*TRY IT:* Exact copy, no pictures: take the lines of the listing below from the first through the one containing "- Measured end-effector".

*DATA EXTRACT:*
- - - -
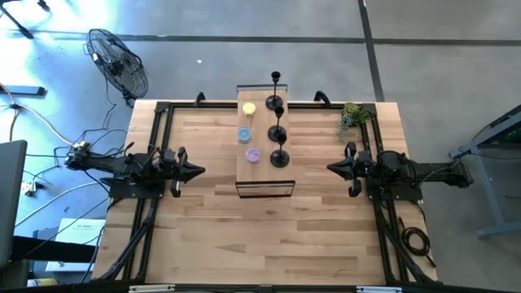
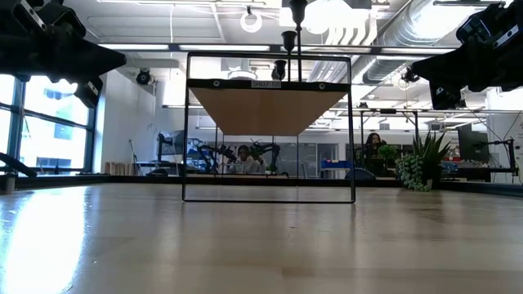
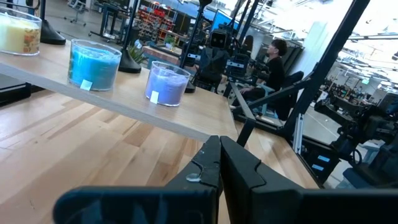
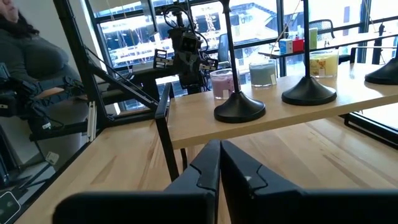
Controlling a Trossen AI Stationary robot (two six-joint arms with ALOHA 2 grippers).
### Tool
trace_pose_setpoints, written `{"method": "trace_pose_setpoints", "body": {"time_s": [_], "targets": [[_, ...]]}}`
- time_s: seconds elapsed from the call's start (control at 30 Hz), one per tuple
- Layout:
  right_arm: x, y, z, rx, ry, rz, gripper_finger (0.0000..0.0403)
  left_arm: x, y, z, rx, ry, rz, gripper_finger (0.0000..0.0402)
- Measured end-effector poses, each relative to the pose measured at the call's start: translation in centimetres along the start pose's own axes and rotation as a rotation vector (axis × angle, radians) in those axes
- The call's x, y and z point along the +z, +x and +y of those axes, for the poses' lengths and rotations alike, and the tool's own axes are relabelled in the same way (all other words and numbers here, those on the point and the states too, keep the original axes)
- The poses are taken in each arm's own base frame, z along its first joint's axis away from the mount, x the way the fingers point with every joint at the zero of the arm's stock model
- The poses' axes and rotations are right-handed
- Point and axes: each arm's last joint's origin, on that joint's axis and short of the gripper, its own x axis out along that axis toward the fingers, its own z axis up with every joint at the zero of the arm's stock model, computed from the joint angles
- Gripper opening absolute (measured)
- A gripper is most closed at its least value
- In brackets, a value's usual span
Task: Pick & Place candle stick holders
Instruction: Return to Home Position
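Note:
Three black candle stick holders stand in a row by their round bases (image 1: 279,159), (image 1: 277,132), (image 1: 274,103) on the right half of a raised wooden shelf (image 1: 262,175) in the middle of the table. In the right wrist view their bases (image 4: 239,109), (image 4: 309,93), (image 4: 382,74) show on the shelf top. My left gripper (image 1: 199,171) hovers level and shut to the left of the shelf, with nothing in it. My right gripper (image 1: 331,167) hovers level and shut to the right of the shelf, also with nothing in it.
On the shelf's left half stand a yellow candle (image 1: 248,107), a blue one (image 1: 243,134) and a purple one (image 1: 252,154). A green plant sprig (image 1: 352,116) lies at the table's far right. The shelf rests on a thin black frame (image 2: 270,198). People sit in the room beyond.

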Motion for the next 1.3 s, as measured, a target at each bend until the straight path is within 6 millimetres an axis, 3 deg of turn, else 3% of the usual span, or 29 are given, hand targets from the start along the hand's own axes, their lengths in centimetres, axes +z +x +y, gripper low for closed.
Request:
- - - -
*RESPONSE FOR THIS EXERCISE:*
Controlling a Trossen AI Stationary robot (two six-joint arms with ALOHA 2 grippers).
### Tool
trace_pose_setpoints, written `{"method": "trace_pose_setpoints", "body": {"time_s": [_], "targets": [[_, ...]]}}`
- time_s: seconds elapsed from the call's start (control at 30 Hz), one per tuple
- Layout:
  right_arm: x, y, z, rx, ry, rz, gripper_finger (0.0000..0.0403)
  left_arm: x, y, z, rx, ry, rz, gripper_finger (0.0000..0.0402)
- Measured end-effector poses, each relative to the pose measured at the call's start: translation in centimetres along the start pose's own axes and rotation as a rotation vector (axis × angle, radians) in those axes

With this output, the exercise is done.